3. The general format is:
  • The client starts by representing the subject matter for the activity in words or as a drawing.
  • They place that somewhere and then locate themselves in relation to it. They are now in ‘Space 1’.
  • They are facilitated through the Knowing from a New Space and Locating a New Space procedures to establish five more spaces (six in total).
  • Through the Returning to an Existing Space procedure, interconnections between the spaces are explored.
  • The client finishes the process by returning to Space 1. This is their 'control position' from which they can notice any changes that have occurred during the process.

4. Keep the process moving — spend a short time in each space, especially during the early stages. Until the network is established, ask a maximum of three questions per space.

5. Direct each question to a particular space and make your gaze and gestures congruent with the location of the client’s spaces. Reduce eye contact and aim your question to the network, not to the client.

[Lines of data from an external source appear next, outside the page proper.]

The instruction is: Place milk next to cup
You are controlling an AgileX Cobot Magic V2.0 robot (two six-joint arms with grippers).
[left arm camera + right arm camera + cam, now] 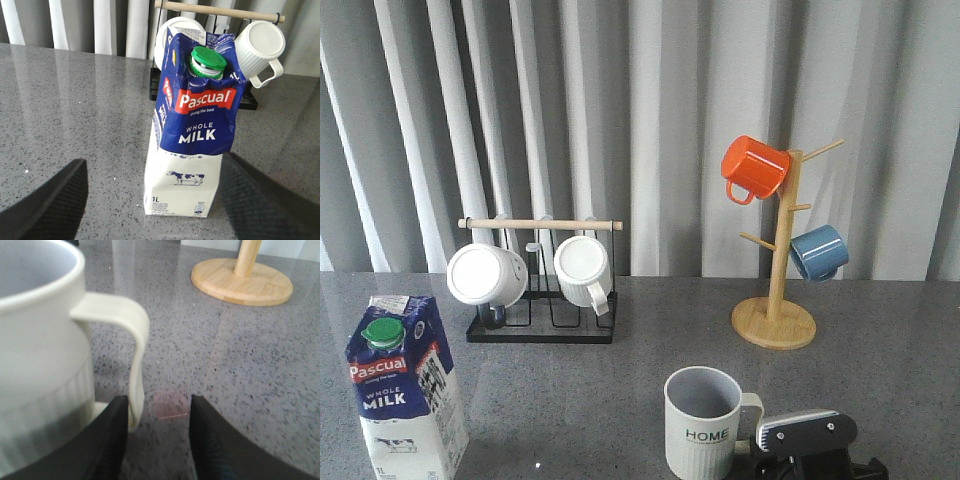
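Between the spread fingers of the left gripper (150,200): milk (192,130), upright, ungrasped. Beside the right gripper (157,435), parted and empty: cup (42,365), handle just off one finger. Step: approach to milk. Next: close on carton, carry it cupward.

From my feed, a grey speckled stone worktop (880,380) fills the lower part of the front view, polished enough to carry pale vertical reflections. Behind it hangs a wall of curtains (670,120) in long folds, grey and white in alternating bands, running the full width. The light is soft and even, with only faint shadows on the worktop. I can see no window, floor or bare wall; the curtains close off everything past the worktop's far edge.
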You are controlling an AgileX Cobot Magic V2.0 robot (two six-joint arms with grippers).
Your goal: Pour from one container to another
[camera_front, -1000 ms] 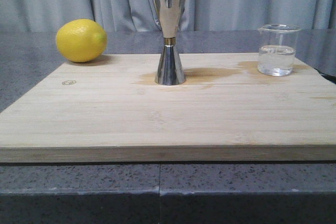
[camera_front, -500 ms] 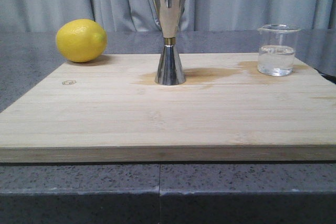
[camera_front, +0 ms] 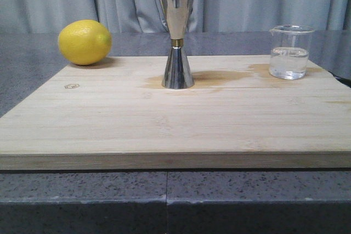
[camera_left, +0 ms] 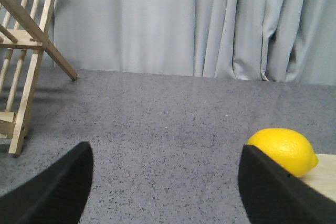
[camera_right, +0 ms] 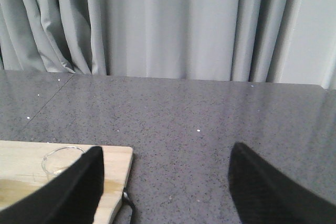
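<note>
A small clear glass beaker (camera_front: 290, 52) holding clear liquid stands at the back right of the wooden board (camera_front: 175, 119). The tall steel jigger (camera_front: 176, 36) with a gold waist band stands upright at the board's back middle. Neither arm shows in the front view. In the left wrist view my left gripper (camera_left: 165, 182) is open over bare grey counter, nothing between its fingers. My right gripper (camera_right: 165, 182) is open too, off the board's right end; the beaker's rim (camera_right: 59, 160) peeks out beside one black finger (camera_right: 68, 192).
A yellow lemon (camera_front: 85, 42) sits at the board's back left corner, also in the left wrist view as the lemon (camera_left: 283, 150). A wooden rack (camera_left: 26, 61) stands on the grey counter. Damp stains (camera_front: 219, 76) mark the board. Grey curtains hang behind.
</note>
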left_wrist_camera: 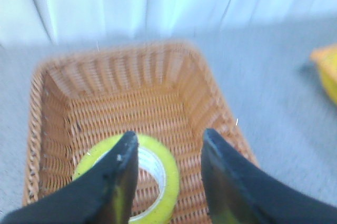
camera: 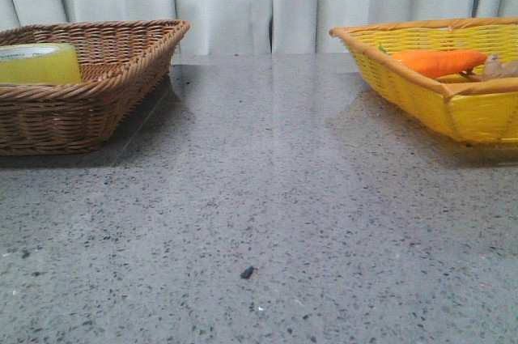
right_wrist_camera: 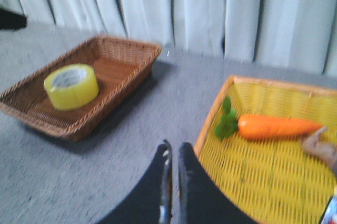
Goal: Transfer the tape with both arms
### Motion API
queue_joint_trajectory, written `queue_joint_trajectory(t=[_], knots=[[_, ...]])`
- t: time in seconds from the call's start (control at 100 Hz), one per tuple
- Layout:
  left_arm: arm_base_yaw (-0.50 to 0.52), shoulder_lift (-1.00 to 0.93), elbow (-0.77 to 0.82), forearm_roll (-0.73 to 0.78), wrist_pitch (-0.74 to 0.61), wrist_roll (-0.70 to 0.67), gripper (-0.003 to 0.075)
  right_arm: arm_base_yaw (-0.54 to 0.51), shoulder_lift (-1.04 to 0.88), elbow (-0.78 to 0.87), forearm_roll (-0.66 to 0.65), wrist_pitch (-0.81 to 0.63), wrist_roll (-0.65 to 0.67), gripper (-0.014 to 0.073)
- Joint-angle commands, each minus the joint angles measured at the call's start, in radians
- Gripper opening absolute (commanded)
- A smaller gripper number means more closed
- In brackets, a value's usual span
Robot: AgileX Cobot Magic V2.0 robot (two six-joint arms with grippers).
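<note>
We had not picked up the tape (left_wrist_camera: 152,182) yet: it lay in the brown basket (camera: 121,61) near the tabletop's left edge, our left fingers (left_wrist_camera: 126,155) spread wide above it, our right fingers (right_wrist_camera: 181,155) pressed together, holding nothing.

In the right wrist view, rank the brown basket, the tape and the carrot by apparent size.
1. brown basket, clearly largest.
2 and 3. carrot and tape: too close to call; the carrot spans longer, the tape looks bulkier, and their camera distances differ.
</note>
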Motion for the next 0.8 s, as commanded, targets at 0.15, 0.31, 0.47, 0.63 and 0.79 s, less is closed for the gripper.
queue_joint_trajectory(t=[0.15,0.31,0.47,0.63,0.79], knots=[[-0.115,-0.475,0.498,-0.038,-0.428,0.007,0.026,-0.002,-0.218,0.3,-0.165,-0.415,-0.007,-0.0065],[-0.118,-0.744,0.706,-0.042,-0.49,0.007,0.0071,-0.002,-0.242,0.457,-0.266,-0.554,-0.007,-0.0065],[-0.118,-0.851,0.784,-0.055,-0.472,0.007,-0.0021,-0.002,-0.24,0.531,-0.281,-0.615,-0.007,-0.0065],[-0.118,-0.852,0.792,-0.058,-0.478,0.007,-0.0021,-0.002,-0.24,0.541,-0.281,-0.594,-0.007,-0.0066],[-0.118,-0.852,0.792,-0.072,-0.476,0.007,-0.0021,-0.002,-0.24,0.541,-0.281,-0.594,-0.007,-0.0067]])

6. Make minimal interventions:
  • Remember you are facilitating the client to self-model. Change occurs as a result of the client's system self-reorganising — not from your interventions.
  • You do not need to use any of the client's words in your questions and directions – use can use gestures to refer to spaces instead.
  • Add no words of your own, and especially do not comment in any way on what is happening or what has happened.
  • Only ask one question at a time, and wait until the client has finished talking and processing.
  • Do not prevent the client from doing whatever they want – just incorporate it into the process as best you can.
  • The more psychoactive the network becomes the more it will be your co-facilitator, and the less you will need to do.

Postscript March 2012: James has written a blog, Setting Up Clean Space, which focusses on the artistic (rather than the technology) aspect of Clean Space.

Penny Tompkins & James Lawley
Penny and James are supervising neurolinguistic psychotherapists – first registered with the United Kingdom Council for Psychotherapy in 1993 – coaches in business, certified NLP trainers, and founders of The Developing Company.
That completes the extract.